Tuesday, May 24, 2011

A Declaration of Independence

The car chortled to a halt as Damian twisted the key off. Gathering his trusty coffee mug sidekick, he opened the driver's side door. It squealed in protest, resisting him until he pushed past the rust. With a quick foot, he hooked the freed door before it could slam into the shiny BMW next to him.

You should have let it go, Inigo muttered in his brain.

Damian shrugged. Too obvious.

I believe those magnificent devices called automobiles can be moved, no?

The rust would have given me away, Inigo.

Ah yes, the rust. Of course.

With a deep sigh, Damian twisted his way out of the small, two-door vehicle. Not for the first time, he reflected that he really should upgrade. With his lanky frame, the beater wasn't really optimal. He'd be much more comfortable in a larger sedan. A beamer even. Or maybe a two-ton truck.

Unfortunately, he realized the futility of the thought even as it skittered across his mind. He was simply too cheap. He'd be stuck with the beater until it disintegrated around him, leaving him naught but a captain's chair and pleather-wrapped wheel clutched in his hands, skidding down the highway at eighty, sparks flying behind him like one of those Fourth of July whirligigs.

Such a destructive holiday, Inigo noted.

You don't celebrate the Fourth of July in Spain?

Inigo laughed at him. Silly American. No, where you celebrate your Declaration of Independence, we have Constitution Day in December. I would think it more logical to remember the establishment of one's Constitution, no?

Damian paused. I wonder when our Constitution Day is. We don't celebrate it, do we?

September 17. Though in 1952, your President Truman changed the name to Citizenship Day. By the typical measurement of celebration - a day allowed free of torture, or work as you insist on calling it - no, you do not celebrate it.

How do you know all this, Inigo?

Luck. I was aware of those dates. Also, I have been with you for several Septembers now.

Damian pondered that for a moment. He wasn't sure what to make of the voice in his head. When he was younger, his parents had taken him to doctors. They'd tried to get him to take pills, diagnosing him with Dissociative Identity Disorder. None of the treatments had ever worked. In fact, it seemed to Damian that the more chemicals in his body, the more voices spawned. Left alone, whatever afflicted Damian seemed to produce only Inigo.

Despite all the help he'd received, Damian had still managed to graduate from college. One of the first steps he'd taken on his own had been to quit all the treatments. His parents had been worried, but he hadn't don't anything truly insane yet, as far as they knew. They preferred to think he'd been cured. Damian saw no reason to correct them.

Juggling his trusty mug and overloaded key-chain, Damian found the correct key and unlocked the apartment door. He twisted the knob and put his hip into the door, backing his way into the dark room. Key in mouth, Damian fumbled for the light switch.

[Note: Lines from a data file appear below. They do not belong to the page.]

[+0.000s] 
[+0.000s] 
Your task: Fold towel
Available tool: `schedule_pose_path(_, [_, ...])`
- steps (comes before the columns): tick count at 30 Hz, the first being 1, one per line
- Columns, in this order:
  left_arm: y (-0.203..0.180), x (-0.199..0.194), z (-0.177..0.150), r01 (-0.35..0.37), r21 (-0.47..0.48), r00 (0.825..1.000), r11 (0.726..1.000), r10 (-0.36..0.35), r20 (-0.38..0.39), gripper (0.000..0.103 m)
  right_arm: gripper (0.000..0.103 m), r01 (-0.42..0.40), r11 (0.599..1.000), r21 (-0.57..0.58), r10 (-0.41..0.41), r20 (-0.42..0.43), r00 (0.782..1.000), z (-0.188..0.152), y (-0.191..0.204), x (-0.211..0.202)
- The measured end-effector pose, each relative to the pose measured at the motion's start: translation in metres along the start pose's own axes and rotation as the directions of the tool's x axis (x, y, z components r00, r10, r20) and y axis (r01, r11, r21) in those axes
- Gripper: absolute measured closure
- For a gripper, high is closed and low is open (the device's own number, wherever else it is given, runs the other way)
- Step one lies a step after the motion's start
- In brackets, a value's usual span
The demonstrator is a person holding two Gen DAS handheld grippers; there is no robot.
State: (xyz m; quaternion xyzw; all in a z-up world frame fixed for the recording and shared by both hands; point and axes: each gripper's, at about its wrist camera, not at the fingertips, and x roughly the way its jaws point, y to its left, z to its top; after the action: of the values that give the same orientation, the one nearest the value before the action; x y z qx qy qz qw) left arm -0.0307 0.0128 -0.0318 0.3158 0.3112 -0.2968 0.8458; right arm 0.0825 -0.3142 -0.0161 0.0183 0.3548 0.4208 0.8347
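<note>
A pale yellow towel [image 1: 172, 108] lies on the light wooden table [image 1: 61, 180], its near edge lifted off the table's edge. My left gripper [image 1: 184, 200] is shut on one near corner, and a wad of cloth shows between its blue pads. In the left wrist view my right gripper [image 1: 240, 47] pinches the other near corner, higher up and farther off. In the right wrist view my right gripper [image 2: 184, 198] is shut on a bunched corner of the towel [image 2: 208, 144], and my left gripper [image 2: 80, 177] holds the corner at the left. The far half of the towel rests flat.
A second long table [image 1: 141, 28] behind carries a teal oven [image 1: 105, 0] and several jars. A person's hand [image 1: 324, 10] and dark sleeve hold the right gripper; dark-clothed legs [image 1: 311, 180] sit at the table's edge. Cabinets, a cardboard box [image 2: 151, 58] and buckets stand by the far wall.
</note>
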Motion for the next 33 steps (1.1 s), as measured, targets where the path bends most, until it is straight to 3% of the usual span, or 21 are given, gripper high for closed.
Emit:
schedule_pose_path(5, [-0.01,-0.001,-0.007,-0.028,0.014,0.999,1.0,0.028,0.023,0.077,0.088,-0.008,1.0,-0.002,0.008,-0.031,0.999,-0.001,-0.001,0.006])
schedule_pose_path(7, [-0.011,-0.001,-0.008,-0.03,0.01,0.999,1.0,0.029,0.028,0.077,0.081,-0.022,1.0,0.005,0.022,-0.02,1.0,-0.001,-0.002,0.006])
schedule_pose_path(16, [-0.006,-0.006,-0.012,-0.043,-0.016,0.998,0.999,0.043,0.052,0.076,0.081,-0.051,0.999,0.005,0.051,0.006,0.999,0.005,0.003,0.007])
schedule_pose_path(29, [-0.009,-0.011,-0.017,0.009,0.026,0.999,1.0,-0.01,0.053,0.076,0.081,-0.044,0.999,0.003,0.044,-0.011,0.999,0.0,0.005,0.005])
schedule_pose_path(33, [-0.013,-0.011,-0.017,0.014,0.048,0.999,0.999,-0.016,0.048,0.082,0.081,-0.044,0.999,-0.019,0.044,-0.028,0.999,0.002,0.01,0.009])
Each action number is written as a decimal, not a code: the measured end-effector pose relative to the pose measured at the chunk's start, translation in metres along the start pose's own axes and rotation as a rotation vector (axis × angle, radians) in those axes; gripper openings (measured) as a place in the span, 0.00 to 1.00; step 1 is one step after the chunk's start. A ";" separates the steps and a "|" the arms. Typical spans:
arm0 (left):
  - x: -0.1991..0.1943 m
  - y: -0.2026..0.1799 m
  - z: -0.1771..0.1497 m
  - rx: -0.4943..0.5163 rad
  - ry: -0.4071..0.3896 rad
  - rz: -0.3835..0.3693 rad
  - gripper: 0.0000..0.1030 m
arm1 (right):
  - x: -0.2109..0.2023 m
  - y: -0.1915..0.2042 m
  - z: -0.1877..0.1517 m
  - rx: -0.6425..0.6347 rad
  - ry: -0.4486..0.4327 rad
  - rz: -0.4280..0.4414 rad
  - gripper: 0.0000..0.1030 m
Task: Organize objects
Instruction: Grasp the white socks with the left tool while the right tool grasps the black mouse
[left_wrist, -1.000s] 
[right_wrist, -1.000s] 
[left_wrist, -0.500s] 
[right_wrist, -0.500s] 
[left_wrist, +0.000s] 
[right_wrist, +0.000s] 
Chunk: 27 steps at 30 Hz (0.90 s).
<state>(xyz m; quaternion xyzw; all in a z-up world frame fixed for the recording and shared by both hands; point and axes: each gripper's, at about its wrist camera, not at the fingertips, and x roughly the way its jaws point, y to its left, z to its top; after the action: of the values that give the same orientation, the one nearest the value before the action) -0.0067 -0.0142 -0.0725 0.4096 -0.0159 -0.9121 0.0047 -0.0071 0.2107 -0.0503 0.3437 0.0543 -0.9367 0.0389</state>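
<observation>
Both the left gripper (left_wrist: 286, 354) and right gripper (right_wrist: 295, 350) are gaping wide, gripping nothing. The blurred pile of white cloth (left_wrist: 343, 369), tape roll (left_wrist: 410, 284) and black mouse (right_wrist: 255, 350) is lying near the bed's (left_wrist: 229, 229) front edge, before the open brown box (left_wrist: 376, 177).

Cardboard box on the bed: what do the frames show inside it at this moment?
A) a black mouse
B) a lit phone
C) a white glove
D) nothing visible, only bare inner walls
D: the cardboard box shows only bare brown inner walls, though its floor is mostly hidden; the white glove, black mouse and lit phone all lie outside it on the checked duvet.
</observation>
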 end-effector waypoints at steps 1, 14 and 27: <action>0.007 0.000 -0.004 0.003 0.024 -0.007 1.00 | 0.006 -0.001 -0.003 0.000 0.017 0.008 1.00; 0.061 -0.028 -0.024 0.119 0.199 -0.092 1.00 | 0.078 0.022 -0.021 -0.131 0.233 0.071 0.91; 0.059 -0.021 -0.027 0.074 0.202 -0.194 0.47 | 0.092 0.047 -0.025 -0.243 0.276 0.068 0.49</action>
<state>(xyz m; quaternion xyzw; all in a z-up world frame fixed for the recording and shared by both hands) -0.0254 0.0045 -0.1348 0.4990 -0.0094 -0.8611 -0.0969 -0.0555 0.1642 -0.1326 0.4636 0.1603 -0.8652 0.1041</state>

The click was followed immediately by the clatter of the key-chain hitting the floor.

A single bare bulb burned above the living room. The other lamps that Damian had expected were gone. Where the couch used to be, only a dusty outline remained on the light, berber carpet. There were similar silhouettes for the end tables and the TV stand. The bookcase had been left behind, but all of the pictures that had adorned its shelves were gone, leaving only the actual books. Nearby, Damian's ratty old recliner rounded out the sad lot of possessions. Damian didn't even need to lean his head into the adjoining bedroom to know that its occupants had been similarly culled.

The worst part? He still had that awful metallic taste in his mouth as he nudged the door shut.